What happens: linear.weight = torch.nn.Parameter(to_affine_quantized_intx(linear.weight), requires_grad=False)
quantization primitive ops: choose_qparams and quantize_affine are called to quantize the Tensor
quantized Tensor will be AffineQuantizedTensor, a quantized tensor with derived dtype (e.g. int4 with scale and zero_point)
packing op _convert_weight_to_int4pack to pack the quantized weight for efficient execution

During Model Execution: model(input)

torch.ops.aten._weight_int4pack_mm is called on input and the packed weight

During Quantization

First we start with the API call: quantize_(model, int4_weight_only()) what this does is it converts the weights of nn.Linear modules in the model to int4 quantized tensor (AffineQuantizedTensor that is int4 dtype, asymmetric, per group quantized), using the layout for tinygemm kernel: tensor_core_tiled layout.

quantize_: the model level API that quantizes the weight of linear by applying the conversion function from user (second argument)
int4_weight_only: the function that returns a function that converts weight of linear to int4 weight only quantized weight * Calls quantization primitives ops like choose_qparams_affine and quantize_affine to quantize the Tensor
TensorCoreTiledLayout: the tensor core tiled layout type, storing parameters for the packing format
TensorCoreTiledAQTTensorImpl: the tensor core tiled TensorImpl, stores the packed weight for efficient int4 weight only kernel (tinygemm kernel)

During Model Execution

When we run the quantized model model(inputs), we’ll run through the functional linear operator in nn.Linear:

return F.linear(input, weight, bias)

where input is a bfloat16 Tensor, weight is an int4 AffineQuantizedTensor, it calls into a __torch_function__ of the AffineQuantizedTensor subclass, which will end up in an implementation for F.linear when one of the input is AffineQuantizedTensor, so it calls::: return weight_tensor._quantized_linear_op(input_tensor, weight_tensor, bias)
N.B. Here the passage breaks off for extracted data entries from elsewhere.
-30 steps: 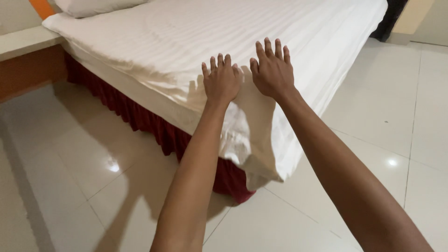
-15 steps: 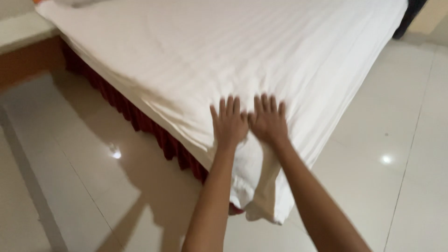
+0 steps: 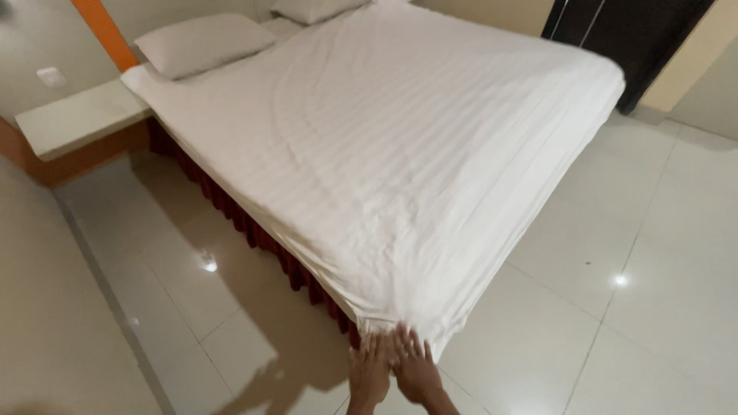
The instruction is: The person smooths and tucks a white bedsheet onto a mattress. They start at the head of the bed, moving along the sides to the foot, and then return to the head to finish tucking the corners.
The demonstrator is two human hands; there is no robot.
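L hand (image 3: 370,374) and R hand (image 3: 415,367) side by side, fingers spread flat, grasping nothing, pressed on the sheet (image 3: 400,154) at the bed's near corner. Sheet covers the whole bed; red skirt (image 3: 231,207) below its left edge. Two pillows (image 3: 204,42) at far end, ledge (image 3: 77,119) left of bed.
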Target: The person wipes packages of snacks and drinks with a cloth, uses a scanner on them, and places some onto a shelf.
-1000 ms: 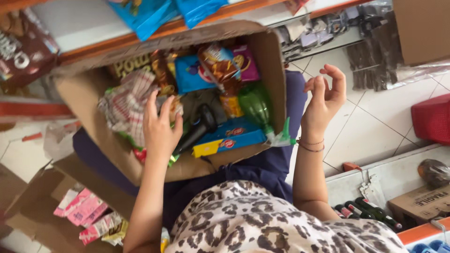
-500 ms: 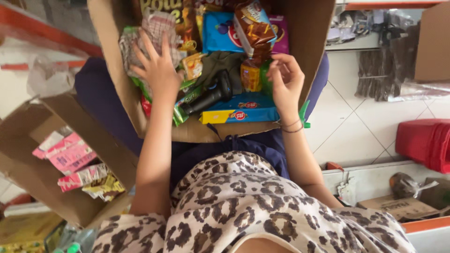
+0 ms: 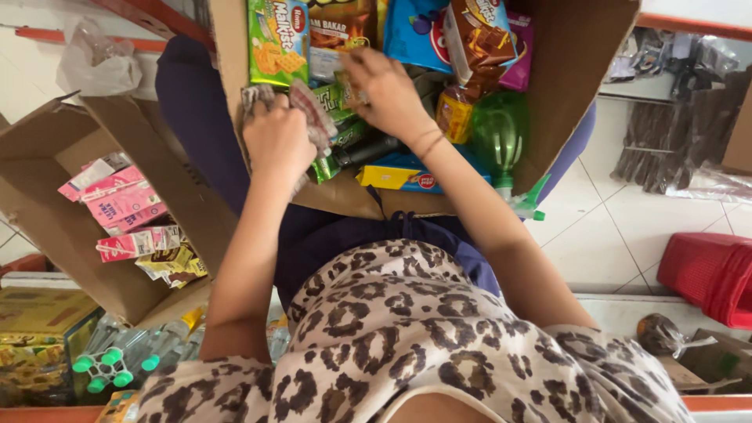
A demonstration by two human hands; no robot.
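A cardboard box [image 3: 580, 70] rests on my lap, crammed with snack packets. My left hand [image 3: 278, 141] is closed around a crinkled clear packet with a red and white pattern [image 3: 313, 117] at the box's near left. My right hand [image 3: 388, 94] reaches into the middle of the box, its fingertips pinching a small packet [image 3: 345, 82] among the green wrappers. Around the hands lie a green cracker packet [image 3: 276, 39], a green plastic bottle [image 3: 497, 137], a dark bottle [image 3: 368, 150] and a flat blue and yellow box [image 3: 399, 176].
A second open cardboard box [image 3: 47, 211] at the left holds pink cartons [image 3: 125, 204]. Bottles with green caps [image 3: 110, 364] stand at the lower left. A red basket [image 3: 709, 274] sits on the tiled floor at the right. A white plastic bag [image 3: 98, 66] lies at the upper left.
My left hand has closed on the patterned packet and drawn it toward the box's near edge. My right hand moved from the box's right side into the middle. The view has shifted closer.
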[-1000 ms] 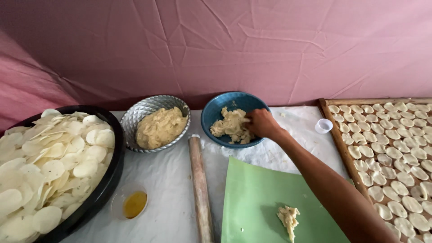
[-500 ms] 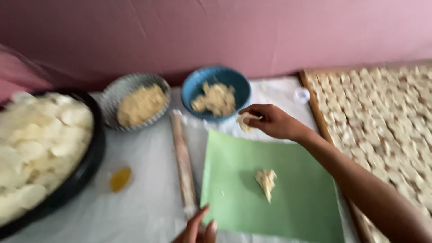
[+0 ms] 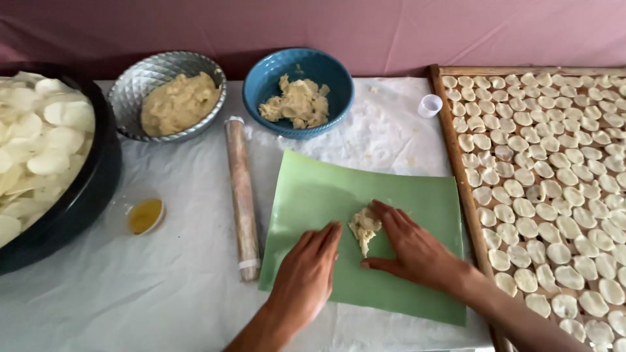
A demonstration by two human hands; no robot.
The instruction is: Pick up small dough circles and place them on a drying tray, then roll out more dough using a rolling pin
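Here, pale ragged dough lump (image 3: 364, 227) on green sheet (image 3: 313, 195), both hands flat, ungripping.

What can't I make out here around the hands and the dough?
Head view only:
- Dough lump: its right side is covered by the right hand.
- Green sheet: partly covered by both hands; left hand lies flat on it.
- Black bowl and drying tray: cut off by the picture's edges.
- Small yellow dish: contents too small to identify.

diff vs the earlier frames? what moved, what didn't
Right hand left the blue bowl, carried dough back and now presses the dough lump on the green mat. Left hand came in and lies flat on the mat. Bowls, rolling pin and tray stayed put.
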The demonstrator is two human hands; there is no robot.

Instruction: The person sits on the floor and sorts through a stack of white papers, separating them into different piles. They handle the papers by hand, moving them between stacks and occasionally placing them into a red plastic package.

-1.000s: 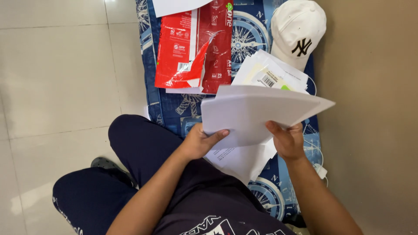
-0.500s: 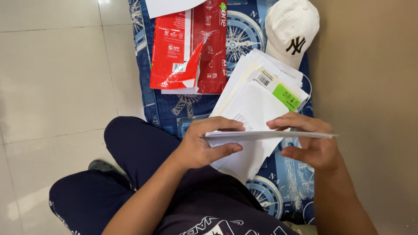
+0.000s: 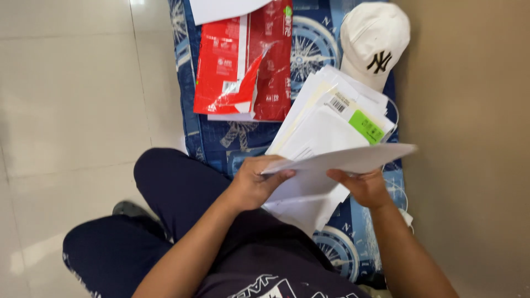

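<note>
A thin stack of white paper sheets [image 3: 353, 159] is held nearly flat, edge-on to me, above my lap. My left hand [image 3: 255, 182] grips its left end with the thumb on top. My right hand [image 3: 361, 187] holds it from below near the middle. Under the sheets lies a loose pile of white envelopes and papers [image 3: 326, 124], one with a barcode label and a green sticker, resting on a blue patterned cloth [image 3: 309, 49].
A torn red paper wrapper [image 3: 243, 63] with white sheets under it lies further up the cloth. A white cap [image 3: 372, 41] sits at the cloth's far right. Beige wall on the right, pale floor tiles on the left. My dark-trousered knee [image 3: 165, 176] is bent beside the cloth.
The sheets I hold have tipped from facing me to nearly flat and edge-on, uncovering the envelope pile below. My right hand has shifted under the sheets.
</note>
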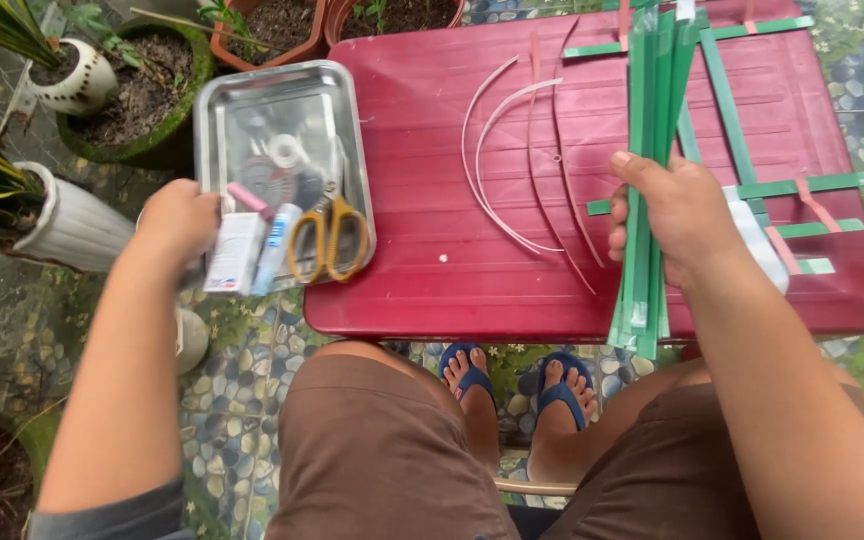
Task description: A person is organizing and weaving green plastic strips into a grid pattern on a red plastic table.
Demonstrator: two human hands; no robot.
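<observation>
My right hand (677,215) grips a bundle of long green strips (647,150) that stands upright over the red table (432,290). My left hand (177,222) holds the near left edge of a shiny metal tray (214,110) that overhangs the table's left side. In the tray lie yellow-handled scissors (327,240), a small white box (234,252), a tube (277,245) and a roll of tape (287,152).
Thin curved white and pink strips (512,150) lie mid-table. More green strips with pink pieces (782,190) are spread at the right. Potted plants (142,90) crowd the left and back. My feet in blue sandals (517,385) rest on a pebble-patterned floor.
</observation>
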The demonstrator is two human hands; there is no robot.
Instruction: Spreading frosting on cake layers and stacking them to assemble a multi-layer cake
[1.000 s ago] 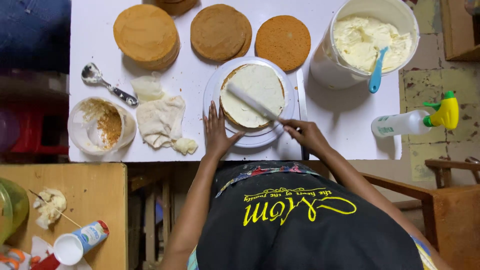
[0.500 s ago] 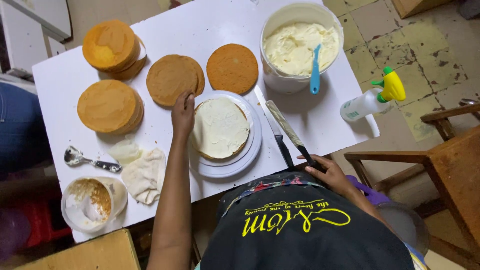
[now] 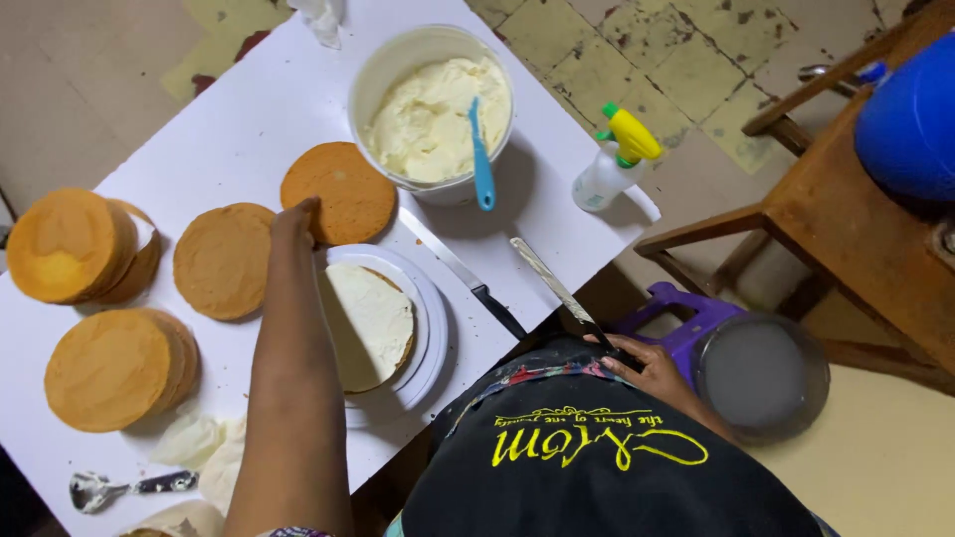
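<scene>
My left hand (image 3: 295, 221) reaches across the white table (image 3: 249, 119); its fingertips rest on the near edge of a bare brown cake layer (image 3: 343, 189). Just below it a white plate (image 3: 435, 328) carries a cake layer covered in cream (image 3: 373, 323). My right hand (image 3: 652, 368) is at the table's near edge by my apron, shut on the handle of a long palette knife (image 3: 555, 286) smeared with cream. A second long knife (image 3: 460, 270) lies flat between plate and palette knife.
A white bucket of cream (image 3: 383, 70) holds a blue spatula (image 3: 481, 159). A spray bottle (image 3: 609, 169) stands at the table's corner. Other cake layers (image 3: 224, 261) lie left, with a spoon (image 3: 124, 486) and cloth (image 3: 199, 446). A purple stool (image 3: 676, 303), metal bowl (image 3: 761, 376) and wooden chair (image 3: 856, 224) stand right.
My left hand went from the plate's side up to the bare brown layer. My right hand drew the palette knife off the creamed cake and back to the table's edge. The view has turned.
</scene>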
The _quantized_linear_op goes through the _AQT_QLINEAR_DISPATCH_TABLE and checks each dispatch conditions, if the dispatch condition passes, it will call the implementation with input/weight/bias. Please check out this doc for the explanation of dispatch_condition and impl.

int4 weight only dispatch_condition checks if the input is bfloat16 Tensor and weight is a uint4 AffineQuantizedTensor wint4 weight only quantization kernel implementation takes an bfloat16 input Tensor and an int4 AffineQuantizedTensor, and call torch.ops.aten._weight_int4pack_mm with the input Tensor and the packed weight that’s stored in weight_tensor.tensor_impl.

During Save/Load

Since AffineQuantizedTensor weight is still a torch.Tensor, save/load works the same way as the original high precision floating point model. See the serialization doc for more details.